El seísmo, de baja magnitud, ha sido percibido por vecinos en distintos puntos del área metropolitana.
Un terremoto de baja magnitud con epicentro en el municipio granadino de Padul se ha dejado sentir en la capital y en varias localidades del área metropolitana, generando sorpresa entre la población aunque sin provocar daños personales ni materiales.
El temblor, registrado por el Instituto Geográfico Nacional (IGN), ha sido percibido especialmente en zonas del centro de Granada, donde numerosos vecinos han notado una ligera vibración en viviendas y edificios, habitual en este tipo de movimientos sísmicos de escasa intensidad.
Un seísmo leve pero perceptible
Aunque la magnitud del terremoto ha sido reducida, su proximidad a núcleos urbanos ha hecho que se note con claridad en distintas zonas. Este tipo de seísmos, pese a no tener consecuencias graves, suelen generar inquietud entre la población, especialmente cuando se producen en horarios de actividad cotidiana.
Granada y su área metropolitana se encuentran en una zona con actividad sísmica moderada, lo que explica la recurrencia de pequeños movimientos como este. De hecho, en las últimas semanas se han registrado varios temblores en la provincia, generalmente sin consecuencias relevantes.
Sin daños ni incidencias
Fuentes de emergencias no han registrado llamadas relevantes ni incidencias derivadas del seísmo, lo que confirma su carácter leve. Este tipo de movimientos suelen situarse en niveles de intensidad bajos, perceptibles pero inofensivos para estructuras y personas.

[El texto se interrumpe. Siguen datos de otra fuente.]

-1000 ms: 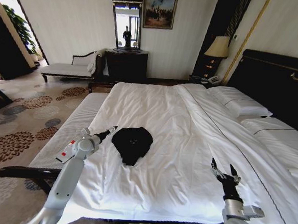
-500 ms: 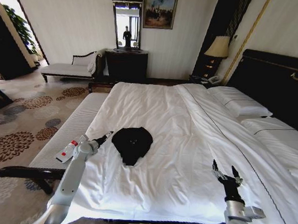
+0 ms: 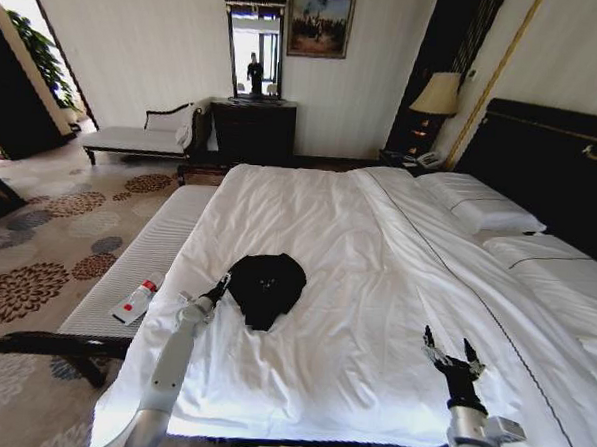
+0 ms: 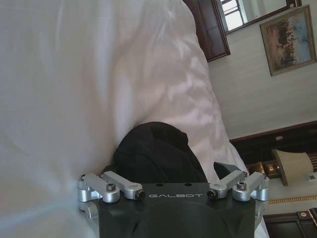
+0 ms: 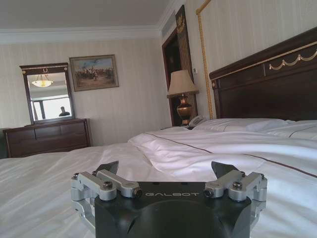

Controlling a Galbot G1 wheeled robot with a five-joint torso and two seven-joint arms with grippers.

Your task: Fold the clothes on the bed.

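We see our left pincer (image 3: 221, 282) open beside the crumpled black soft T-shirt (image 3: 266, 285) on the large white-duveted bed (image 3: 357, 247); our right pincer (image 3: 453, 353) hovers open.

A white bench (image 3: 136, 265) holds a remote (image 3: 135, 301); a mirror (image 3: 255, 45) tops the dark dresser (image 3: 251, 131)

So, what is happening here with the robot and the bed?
The robot stands at the foot of the bed, where a black T-shirt lies crumpled on the white duvet, not yet folded. The left gripper is at the shirt's edge with its fingers open; in the left wrist view the shirt sits just in front of them. The right gripper hovers open over bare duvet, apart from the shirt, and holds nothing.
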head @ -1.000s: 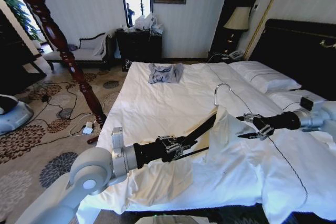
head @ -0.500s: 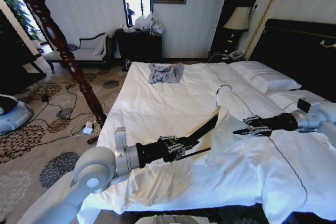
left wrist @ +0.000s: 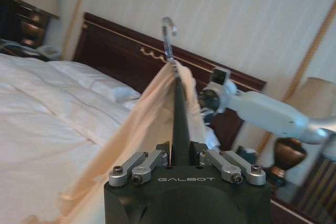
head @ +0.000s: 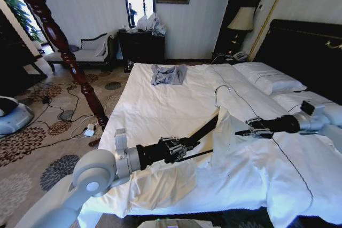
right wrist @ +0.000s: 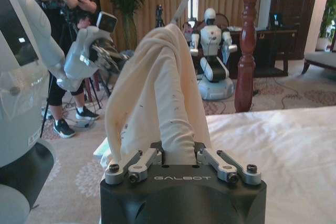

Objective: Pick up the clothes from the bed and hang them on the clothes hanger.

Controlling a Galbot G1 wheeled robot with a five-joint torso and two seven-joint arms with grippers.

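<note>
The black clothes hanger (head: 206, 131) slants up over the bed (head: 155, 110), its silver hook (head: 221, 90) on top. My left gripper (head: 175, 149) is shut on the hanger's lower arm; in the left wrist view the left gripper (left wrist: 178, 157) clamps the hanger (left wrist: 179, 114). The cream clothes (head: 225, 132) drape over the hanger's upper end and trail onto the sheet. My right gripper (head: 247, 131) is shut on the fabric's edge at the right. In the right wrist view the right gripper (right wrist: 177, 157) pinches the clothes (right wrist: 160, 87).
A blue-grey garment (head: 168, 74) lies at the bed's far end. A reddish wooden pole (head: 59, 41) stands to the left over carpet with cables (head: 80, 126). Pillows (head: 270, 81) and a dark headboard (head: 310, 52) are on the right.
My right gripper has moved left to the garment and its fingers have closed on the cloth. The hanger's hook has shifted slightly left. The left arm has barely moved.
</note>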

En anteriores episodios similares en la provincia, como el registrado en abril con una magnitud de 3,5, el temblor también fue ampliamente sentido pero sin causar daños, lo que refuerza la idea de que se trata de fenómenos habituales en la zona.
Una zona acostumbrada a la actividad sísmica
El entorno de Padul y el Valle de Lecrín es conocido por su actividad sísmica, debido a su ubicación en una zona de contacto entre placas tectónicas. Esto provoca que se registren con cierta frecuencia pequeños terremotos, la mayoría de ellos imperceptibles o de baja intensidad.
En muchos casos, estos seísmos se sitúan por debajo de magnitudes que puedan generar daños, pero sí pueden ser sentidos por la población cuando se producen cerca de zonas habitadas.
Reacciones entre la población
En redes sociales, varios vecinos han compartido su experiencia tras notar el temblor, describiéndolo como una vibración breve o un pequeño movimiento de objetos. Aunque el susto inicial ha sido común, la ausencia de daños ha contribuido a rebajar la preocupación.
Este tipo de episodios suelen generar una rápida respuesta ciudadana, con consultas a servicios de emergencia o plataformas oficiales para confirmar la magnitud del fenómeno.
Prevención y tranquilidad
Expertos en sismología recuerdan que estos movimientos forman parte de la actividad natural del terreno y que, en la mayoría de los casos, no representan un riesgo significativo.
Aun así, recomiendan mantener medidas básicas de prevención y conocimiento sobre cómo actuar en caso de terremotos de mayor intensidad, especialmente en zonas donde estos fenómenos son relativamente frecuentes.
Un recordatorio de la actividad del terreno
El seísmo registrado en Padul vuelve a recordar que Andalucía oriental es una de las zonas con mayor actividad sísmica de la península, aunque la mayoría de los terremotos que se producen son de baja magnitud.
Lejos de suponer un motivo de alarma, estos episodios forman parte de la dinámica geológica del territorio y suelen desarrollarse sin consecuencias relevantes.